Burkini bans stave off ‘Submission’ for one more day.

Michel Houellebecq’s Submission, the best of the highbrow hell-in-a-hand-basket novels, hits me as undeniably oracular. Witnessing European slide toward submission, a culture war in violent fits and spurts, we might wonder what’s sacred anymore: What desecrated symbol could ever spark sufficient backlash to ignite the full force of the French fighting spirit? In Prime Minister Manuel Valls’s denunciation of the ultra-modest burkini, a swimsuit designed for Muslim women, and the mayor of Cannes, where it’s been banned, we may have our answer.

As the AFP reported—

On Wednesday, Prime Minister Manuel Valls waded into the debate, saying the garment was “not compatible with the values of France and the Republic” and that he supported towns that banned it.[…]

Valls cited the tensions in France after a string of jihadist attacks — including July’s truck massacre in Nice — for backing mayors who barred a garment “founded on the subjugation of women”.

The burkini, which covers the body and hair, is a “provocation” that risks causing “public disorder”, he told La Provence daily, echoing the mayor of Cannes, where three women have been fined 38 euros ($42) for sporting the swimsuit.

Such an affront to religious liberty would never fly in this country. But the French way, born from the Enlightenment, is something else: laïcité, secularism, is a cornerstone of public society ordained via strictures perhaps effectively puritanical in their own right. French parliament banned the most modest Muslim covering a woman can wear, the burqa, in 2010. And now we have Prime Minister Valls calling the burkini a symbol of a murderous, militant “delinquent Islam” that promotes “the enslavement of women.” The veiled woman, whatever her motive for covering up, is a vestige of an unenlightened, pre-modern piety: At least in theory, it’s a man who keeps her hidden.

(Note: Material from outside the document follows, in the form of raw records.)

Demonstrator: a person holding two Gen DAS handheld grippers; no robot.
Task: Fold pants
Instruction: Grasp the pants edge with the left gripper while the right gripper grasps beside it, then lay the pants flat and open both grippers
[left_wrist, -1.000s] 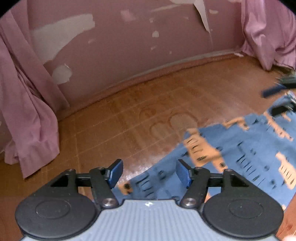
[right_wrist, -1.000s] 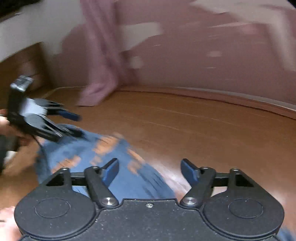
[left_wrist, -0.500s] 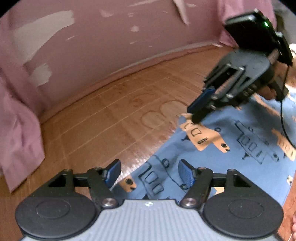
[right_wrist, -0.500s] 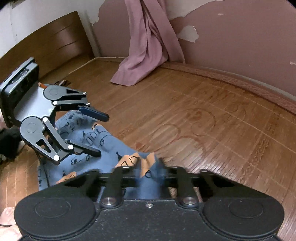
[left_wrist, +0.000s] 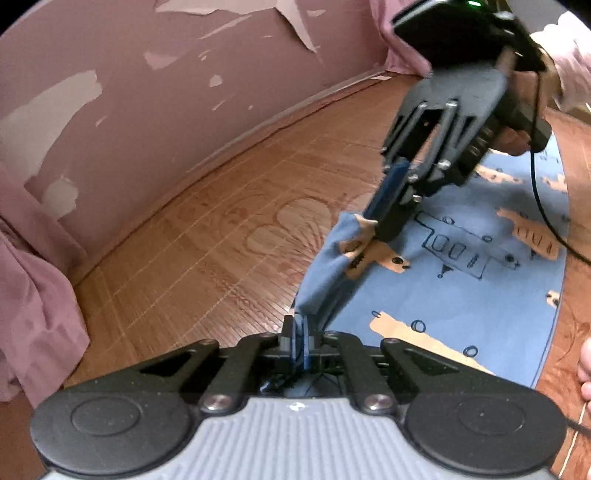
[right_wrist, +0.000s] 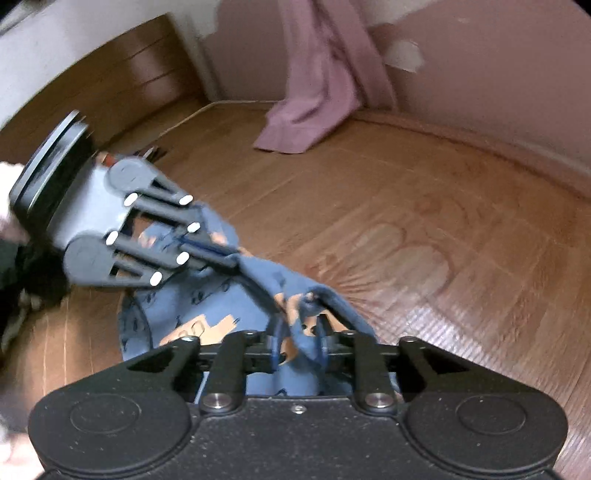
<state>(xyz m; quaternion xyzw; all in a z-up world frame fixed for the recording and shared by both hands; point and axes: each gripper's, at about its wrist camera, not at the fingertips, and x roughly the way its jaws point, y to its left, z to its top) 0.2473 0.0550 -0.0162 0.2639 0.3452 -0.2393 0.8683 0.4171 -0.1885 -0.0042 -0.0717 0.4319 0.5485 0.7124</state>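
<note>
Blue pants (left_wrist: 454, 295) with orange and dark printed figures lie on the wooden floor (left_wrist: 229, 236). My left gripper (left_wrist: 300, 341) is shut on one edge of the fabric, which rises in a taut fold toward the right gripper (left_wrist: 380, 218), also shut on that edge farther along. From the right wrist view, my right gripper (right_wrist: 297, 345) pinches bunched blue pants (right_wrist: 207, 314), and the left gripper (right_wrist: 221, 256) holds the same raised edge to the left. A hand (left_wrist: 524, 96) holds the right gripper.
A pink wall (left_wrist: 147, 81) with peeling paint runs along the far side. Pink curtain cloth (left_wrist: 33, 291) hangs to the floor at left, and more pink curtain (right_wrist: 317, 88) shows in the right wrist view. Dark items (right_wrist: 26, 280) lie at the left edge.
The left gripper has closed on the pants edge; it was open before. The right gripper, shut half a second ago, has lifted its part of the edge, pulling the fabric up between both.
</note>
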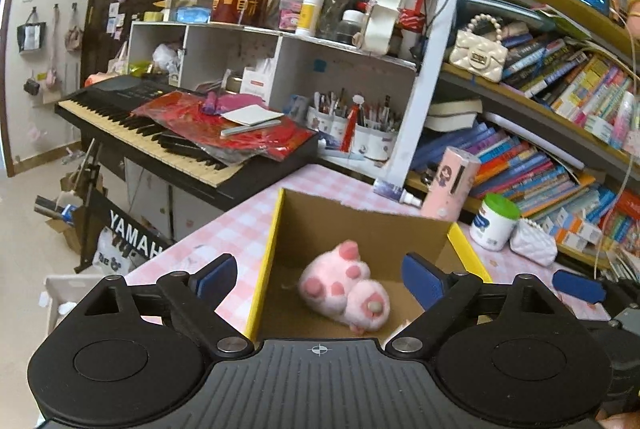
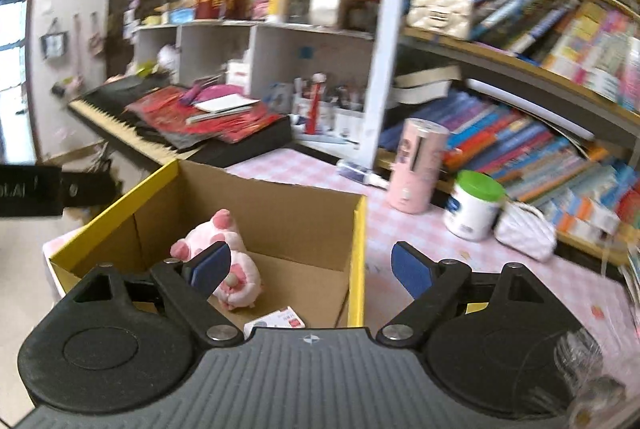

Here, I have to think of four Muslim sisters I know: Their mother wears a traditional cloak and a head covering, but none of her daughters do, and they never will—even now that the second eldest is married. The daughters went to college in the west and attended an International Baccalaureate girl’s school in their hometown of Amman, Jordan, all the while keeping in close touch with their cousins in Connecticut. And their mother, however modestly, loves to list off the accomplishments of the four thoroughly modern women she brought up.

Yes, cultural assimilation is crucial to national security—particularly in France, particularly now. And details, such as what a woman wears to the beach, matter. But at least in thinking of my friends, it also seems the French are forcing generational progress on their immigrant population, and how can we blame them?

Westernization of the sort I witnessed among these women, anyway, brings too many gifts—not least among them, the sea breeze in your hair and the sun on your salty skin.